These are the classic bsdgames of old. They've been imported from DragonFly BSD's sources (the games in Dragonfly BSD can be found at http://gitweb.dragonflybsd.org/dragonfly.git/tree/v2.4.0:/games), along with some patches from FreeBSD ports and a couple of games from NetBSD, and only modified enough to get them to build on Mac OS X.
WARNING: These games could conceivably be a security risk (that's the warning I remember seeing with bsdgames in FreeBSD). If this is a concern, don't install them. I am also not responsible if they blow up your computer, lure aliens to your house, run up huge credit card bills, eat your dog, or give you a menacing side-eye. There's also NO WARRANTY, implied or otherwise.
hunt used to use hosts.allow and hosts.deny for access to the huntd server. Mac OS 10.8 "Mountain Lion", however, has dropped tcp_wrappers from the operating system. If you do run hunt on a server connected directly to the Internet, use firewall rules to control who can connect to the huntd server rather than hosts.allow and hosts.deny.
Games included are:
adventure
arithmetic
atc
backgammon
battlestar
bcd
bs
caesar
canfield
ching
cribbage
dab
factor
fish
gomoku
grdc
hack
hangman
hunt
larn
mille
number
phantasia
pig
pom
ppt
primes
quiz
rain
random
robots
rogue
sail
snake
trek
wargames
worm
worms
wtf
wump
bsdmake is needed to build the games. If needed, you can install it out of homebrew (it doesn't come with recent versions of Xcode).
These games have been built on Mac OS X 10.7 Lion through 10.12 Sierra. They seem to build best with clang - if the compiler complains about redundant declarations, "CC=clang bsdmake" seems to work wonders. Under 10.9 "Mavericks" (or other OS X versions if a newer clang is installed), if the compiler is complaining about "redefinition of typedef 'va_list' is a C11", add CFLAGS="-std=c11" to the build command. With 10.12 Sierra, the "-Wno-nullability-completeness" may be needed, so use CFLAGS="-std=c11 -Wno-nullability-completeness". For me it was defaulting to clang on Mountain Lion, but to gcc on Lion. Other versions of Mac OS X have not been tested - older versions may work, and newer versions may or may not depending on if there have been breaking clang/XCode changes (which happens every couple of OS X releases in my experience). Newer versions get tested when I get around to upgrading one of my Macs.

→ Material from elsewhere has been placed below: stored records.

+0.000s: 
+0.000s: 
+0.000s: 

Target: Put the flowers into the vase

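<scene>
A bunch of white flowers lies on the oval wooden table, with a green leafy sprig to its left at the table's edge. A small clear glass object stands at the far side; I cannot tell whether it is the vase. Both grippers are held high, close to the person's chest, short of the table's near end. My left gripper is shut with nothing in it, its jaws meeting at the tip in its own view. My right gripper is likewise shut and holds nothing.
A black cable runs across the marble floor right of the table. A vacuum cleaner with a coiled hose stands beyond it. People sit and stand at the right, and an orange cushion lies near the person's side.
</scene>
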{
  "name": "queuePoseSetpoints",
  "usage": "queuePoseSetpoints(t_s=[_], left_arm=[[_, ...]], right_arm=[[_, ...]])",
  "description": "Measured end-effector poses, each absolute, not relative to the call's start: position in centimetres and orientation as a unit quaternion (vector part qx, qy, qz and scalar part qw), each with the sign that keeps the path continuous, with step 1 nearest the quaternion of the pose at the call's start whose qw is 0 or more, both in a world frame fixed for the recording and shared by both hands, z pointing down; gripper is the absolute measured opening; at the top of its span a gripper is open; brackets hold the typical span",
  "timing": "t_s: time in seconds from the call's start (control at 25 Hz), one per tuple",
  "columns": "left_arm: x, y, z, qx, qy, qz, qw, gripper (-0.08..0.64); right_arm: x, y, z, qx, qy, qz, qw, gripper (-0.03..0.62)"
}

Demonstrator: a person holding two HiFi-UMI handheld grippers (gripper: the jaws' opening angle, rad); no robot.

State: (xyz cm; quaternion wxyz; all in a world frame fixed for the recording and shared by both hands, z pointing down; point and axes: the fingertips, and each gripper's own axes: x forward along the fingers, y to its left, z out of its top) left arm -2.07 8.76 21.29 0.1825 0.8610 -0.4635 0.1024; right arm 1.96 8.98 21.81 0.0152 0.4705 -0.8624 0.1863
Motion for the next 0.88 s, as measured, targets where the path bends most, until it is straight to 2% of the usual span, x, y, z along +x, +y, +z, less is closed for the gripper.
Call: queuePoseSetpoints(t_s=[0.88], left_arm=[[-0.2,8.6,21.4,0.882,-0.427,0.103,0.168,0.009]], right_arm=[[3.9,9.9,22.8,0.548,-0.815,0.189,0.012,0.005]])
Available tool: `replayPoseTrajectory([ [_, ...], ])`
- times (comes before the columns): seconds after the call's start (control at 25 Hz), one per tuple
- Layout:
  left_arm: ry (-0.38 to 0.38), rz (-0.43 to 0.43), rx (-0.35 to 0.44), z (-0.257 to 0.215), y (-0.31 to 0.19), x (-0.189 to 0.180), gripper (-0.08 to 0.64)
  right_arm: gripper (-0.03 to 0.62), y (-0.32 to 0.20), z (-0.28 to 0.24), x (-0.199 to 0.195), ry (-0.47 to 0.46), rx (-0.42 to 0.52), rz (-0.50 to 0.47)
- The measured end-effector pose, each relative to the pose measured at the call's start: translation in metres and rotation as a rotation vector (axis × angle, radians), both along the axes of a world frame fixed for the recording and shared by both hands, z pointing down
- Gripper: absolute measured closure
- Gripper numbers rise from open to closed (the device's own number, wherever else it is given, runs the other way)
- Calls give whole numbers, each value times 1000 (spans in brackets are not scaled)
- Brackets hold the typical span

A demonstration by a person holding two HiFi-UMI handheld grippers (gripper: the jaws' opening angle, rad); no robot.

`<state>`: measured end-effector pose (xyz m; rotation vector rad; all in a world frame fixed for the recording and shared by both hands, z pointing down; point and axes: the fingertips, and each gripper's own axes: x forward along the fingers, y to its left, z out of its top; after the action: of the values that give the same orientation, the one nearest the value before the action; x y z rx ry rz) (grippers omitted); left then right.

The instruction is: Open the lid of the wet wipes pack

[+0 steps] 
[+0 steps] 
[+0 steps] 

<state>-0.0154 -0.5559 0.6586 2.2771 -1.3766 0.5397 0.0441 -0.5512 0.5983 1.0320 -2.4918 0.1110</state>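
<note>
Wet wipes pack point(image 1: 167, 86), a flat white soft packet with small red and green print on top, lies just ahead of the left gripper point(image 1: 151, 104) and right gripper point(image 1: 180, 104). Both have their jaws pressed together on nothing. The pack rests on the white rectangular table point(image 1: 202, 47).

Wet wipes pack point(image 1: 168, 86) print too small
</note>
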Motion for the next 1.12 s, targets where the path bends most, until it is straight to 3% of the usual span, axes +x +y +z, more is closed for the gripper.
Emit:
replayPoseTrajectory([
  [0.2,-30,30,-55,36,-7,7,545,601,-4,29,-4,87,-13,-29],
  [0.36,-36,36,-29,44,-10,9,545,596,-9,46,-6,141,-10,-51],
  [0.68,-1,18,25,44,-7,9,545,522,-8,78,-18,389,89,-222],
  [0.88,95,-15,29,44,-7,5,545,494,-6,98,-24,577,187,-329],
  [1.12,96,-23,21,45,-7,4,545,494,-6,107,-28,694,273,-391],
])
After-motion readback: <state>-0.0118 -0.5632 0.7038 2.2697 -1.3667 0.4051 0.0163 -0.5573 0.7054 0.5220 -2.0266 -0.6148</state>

Installation is pretty basic. The steps are to run "bsdmake", then "sudo bsdmake install", and it will install in /usr/local (or elsewhere, if you edit the Makefile). Homebrew formulae are available in the Homebrew/ directory to make installing bsdgames-osx easier, as well as a more general homebrew tap for some of my programs at https://github.com/ctdk/homebrew-ctdk that includes bsdgames-osx. See BUGS for information for 10.7 users (at least), however.
Currently, to the best of my knowledge, all games are building correctly.
Many of these programs have hard coded paths. Currently all of them are now changed to sensible defaults under /usr/local, but if you want to install somewhere that isn't /usr/local, you'll need to find and update the paths.
morse and piano have been removed because they depend on sound stuff that's not readily available on OS X. dm was removed because, well, no one would want to deal with it anyway.
fortune has been removed because it is readily available elsewhere, and in fact has its own homebrew formula. It's best not to duplicate it here.
If you use the bsdmake in /usr/bin on 10.7 (and probably before), it will try to install as root by default. Either install the bsdmake from homebrew and use the homebrew version (you'll need to directly use the version in /usr/local/Cellar) or set BINOWN, BINGRP, LIBOWN, LIBGRP, etc. to the user and groups you want.